Open jacky8hyf opened 4 months ago
Sounds like #1618?
I wonder if it would be better to drop the ThinLTO caching flags instead? If it impacts correctness, it seems like it is worth avoiding. Thoughts @samitolvanen? Did caching make a huge difference for incremental compiles?
I'm not aware of anyone depending on ThinLTO caching for incremental builds. Android quickly switched back to FullLTO and most incremental builds during development happen with LTO disabled, so I don't have any performance numbers either. I'm fine with dropping the caching.

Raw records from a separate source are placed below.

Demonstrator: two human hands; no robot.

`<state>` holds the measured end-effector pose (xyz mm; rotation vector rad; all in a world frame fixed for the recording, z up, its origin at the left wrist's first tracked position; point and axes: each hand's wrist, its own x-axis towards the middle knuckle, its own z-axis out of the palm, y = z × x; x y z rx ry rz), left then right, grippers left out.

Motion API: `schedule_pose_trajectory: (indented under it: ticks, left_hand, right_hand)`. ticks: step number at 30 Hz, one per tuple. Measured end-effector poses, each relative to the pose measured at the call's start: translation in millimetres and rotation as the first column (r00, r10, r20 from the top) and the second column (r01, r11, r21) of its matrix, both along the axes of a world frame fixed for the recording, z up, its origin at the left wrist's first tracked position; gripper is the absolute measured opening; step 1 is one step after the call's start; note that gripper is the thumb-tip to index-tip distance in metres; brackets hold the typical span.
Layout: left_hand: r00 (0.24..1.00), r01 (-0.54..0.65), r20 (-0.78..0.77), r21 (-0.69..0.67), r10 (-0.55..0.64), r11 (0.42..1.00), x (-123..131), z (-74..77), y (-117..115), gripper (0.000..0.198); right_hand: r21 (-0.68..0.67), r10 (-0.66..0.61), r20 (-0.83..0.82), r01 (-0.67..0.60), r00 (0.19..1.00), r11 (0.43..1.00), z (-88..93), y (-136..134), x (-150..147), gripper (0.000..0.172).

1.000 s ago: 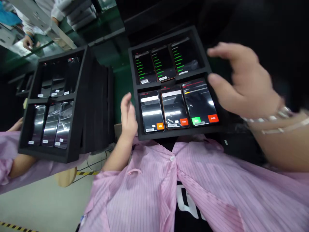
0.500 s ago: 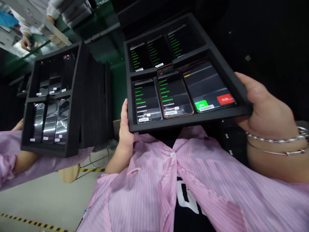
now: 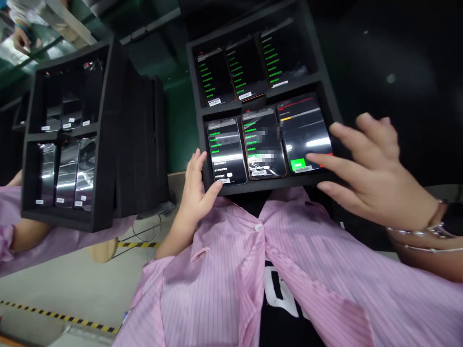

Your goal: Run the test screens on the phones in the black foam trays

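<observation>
A black foam tray [image 3: 325, 103] with two rows of three lit phones lies in front of me. My left hand [image 3: 195, 190] grips its front left corner, thumb against the front rim beside the left phone [image 3: 226, 152]. My right hand [image 3: 369, 180] hovers over the front right corner, fingers spread and holding nothing. Its forefinger tip rests on the right phone [image 3: 304, 135], beside a green button. The middle phone [image 3: 262, 144] shows green text lines.
A stack of black foam trays [image 3: 108, 144] with dark phones stands at left, over another person's pink sleeve [image 3: 58, 243]. A green surface [image 3: 181, 115] runs between the trays. Another person's hand [image 3: 21, 41] works at far top left. Striped floor tape [image 3: 54, 315] lies below.
My right hand let go of the tray's right edge and moved over the right phone. The tray has sunk and tilted back toward me. My left hand stays at its corner.
</observation>
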<state>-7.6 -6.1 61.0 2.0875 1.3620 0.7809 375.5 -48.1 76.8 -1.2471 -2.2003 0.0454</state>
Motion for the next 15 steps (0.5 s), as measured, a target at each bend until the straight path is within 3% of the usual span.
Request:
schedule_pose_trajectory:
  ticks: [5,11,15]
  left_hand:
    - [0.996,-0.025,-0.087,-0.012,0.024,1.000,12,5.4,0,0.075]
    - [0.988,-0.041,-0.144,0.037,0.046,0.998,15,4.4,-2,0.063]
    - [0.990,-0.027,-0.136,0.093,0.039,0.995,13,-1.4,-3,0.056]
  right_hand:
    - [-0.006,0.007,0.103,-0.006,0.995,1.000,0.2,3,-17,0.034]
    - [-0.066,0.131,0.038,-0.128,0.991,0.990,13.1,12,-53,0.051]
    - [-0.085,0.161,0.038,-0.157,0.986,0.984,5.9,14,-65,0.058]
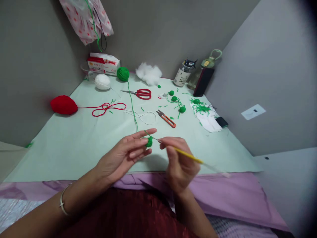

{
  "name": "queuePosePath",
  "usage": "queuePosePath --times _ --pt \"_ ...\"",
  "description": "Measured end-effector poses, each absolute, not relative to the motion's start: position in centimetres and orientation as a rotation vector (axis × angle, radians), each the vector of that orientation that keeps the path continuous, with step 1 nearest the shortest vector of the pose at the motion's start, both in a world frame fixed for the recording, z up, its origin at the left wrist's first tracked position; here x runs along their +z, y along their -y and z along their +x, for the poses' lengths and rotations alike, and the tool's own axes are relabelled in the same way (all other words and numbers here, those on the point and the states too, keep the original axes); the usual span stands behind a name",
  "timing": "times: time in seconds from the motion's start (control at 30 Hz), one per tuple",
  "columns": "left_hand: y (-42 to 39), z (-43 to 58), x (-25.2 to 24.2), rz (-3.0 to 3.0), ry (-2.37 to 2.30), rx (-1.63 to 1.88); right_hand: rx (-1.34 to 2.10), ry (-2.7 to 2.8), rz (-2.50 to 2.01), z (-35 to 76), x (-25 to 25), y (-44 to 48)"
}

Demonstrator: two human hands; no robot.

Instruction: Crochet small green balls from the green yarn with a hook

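Note:
Pinched between the fingers of my left hand is a small green crochet piece. Green yarn runs over the left index finger and back to a green yarn ball at the far side of the table. My right hand is closed around a yellow-handled crochet hook. The hook's metal tip meets the green piece at its upper right edge. Whether a loop sits on the tip is too small to tell.
Red-handled scissors and orange thread snips lie beyond my hands. Red yarn and white yarn sit left. Stuffing, small green balls, a pen holder, a bottle and a phone stand farther back.

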State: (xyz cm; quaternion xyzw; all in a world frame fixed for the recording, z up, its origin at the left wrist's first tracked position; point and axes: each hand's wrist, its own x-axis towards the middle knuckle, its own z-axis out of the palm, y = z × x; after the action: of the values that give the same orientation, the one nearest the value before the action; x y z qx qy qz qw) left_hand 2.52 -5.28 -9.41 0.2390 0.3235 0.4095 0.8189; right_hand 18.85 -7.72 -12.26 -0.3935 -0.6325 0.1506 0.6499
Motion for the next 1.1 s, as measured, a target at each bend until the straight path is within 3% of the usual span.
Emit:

I think I would prefer to go that route. I'll do some benchmarking to see what kind of performance hit we will be taking by removing it. This should obviously still be fixed in LLVM but the rate at which it is fixed will no longer impact the kernel and if people want the cache brought back, it can be made conditional on having a fixed version of LLVM.
I have sent this patch upstream at https://lore.kernel.org/lkml/20240429220756.979347-2-elsk@google.com/T/#u.
For Android, we have disabled LTO by default since 6.1, so this is not an issue for us now. I will do some mitigation on 5.15 by backporting https://lore.kernel.org/lkml/20240429220756.979347-2-elsk@google.com/T/#u .
@samitolvanen and @nathanchance , do you mean that the --thinlto-cache-dir option should be dropped from the build command? https://github.com/torvalds/linux/blob/d03d4188908883e1705987795a09aeed31424f66/Makefile#L945
Yes, I think Nathan proposed dropping --thinlto-cache-dir
. Just to clarify, do you see this problem also with LTO_CLANG_FULL
or only with ThinLTO? Android uses LTO_CLANG_FULL
on 5.15, but this flag is only for ThinLTO.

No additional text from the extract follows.